Casadei, C.M. et al., 2018. Resolution extension by image summing in serial femtosecond crystallography of two-dimensional membrane-protein crystals. IUCrJ, 5(1), pp.103–117. Available at: http://dx.doi.org/10.1107/s2052252517017043.

Abstract

Previous proof-of-concept measurements on single-layer two-dimensional membrane-protein crystals performed at X-ray free-electron lasers (FELs) have demonstrated that the collection of meaningful diffraction patterns, which is not possible at synchrotrons because of radiation-damage issues, is feasible. Here, the results obtained from the analysis of a thousand single-shot, room-temperature X-ray FEL diffraction images from two-dimensional crystals of a bacteriorhodopsin mutant are reported in detail.

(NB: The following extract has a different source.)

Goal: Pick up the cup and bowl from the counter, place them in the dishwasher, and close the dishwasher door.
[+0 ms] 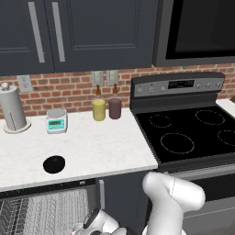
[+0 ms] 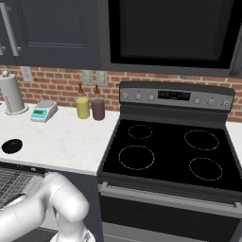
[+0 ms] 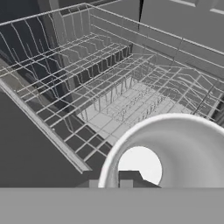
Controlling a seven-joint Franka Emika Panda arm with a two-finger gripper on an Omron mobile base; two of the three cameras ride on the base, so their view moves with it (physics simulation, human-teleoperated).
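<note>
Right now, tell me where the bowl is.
The bowl sits on the counter near its front edge, left of the stove and just above the open dishwasher; the scale stands behind it by the wall.

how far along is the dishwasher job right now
Partly done at best. In hand: the fingers are shut on the cup, its white inside facing the hand camera, held over the dishwasher's wire rack; it is not released yet. Left: the bowl sits on the counter, and the dishwasher is open, so its door needs closing.
</note>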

The high redundancy in the measurements boosts the intensity signal-to-noise ratio, so that the values of the diffracted intensities can be reliably determined down to the detector-edge resolution of 4 Å. The results show that two-dimensional serial crystallography at X-ray FELs is a suitable method to study membrane proteins to near-atomic length scales at ambient temperature. The method presented here can be extended to pump–probe studies of optically triggered structural changes on submillisecond timescales in two-dimensional crystals, which allow functionally relevant large-scale motions that may be quenched in three-dimensional crystals.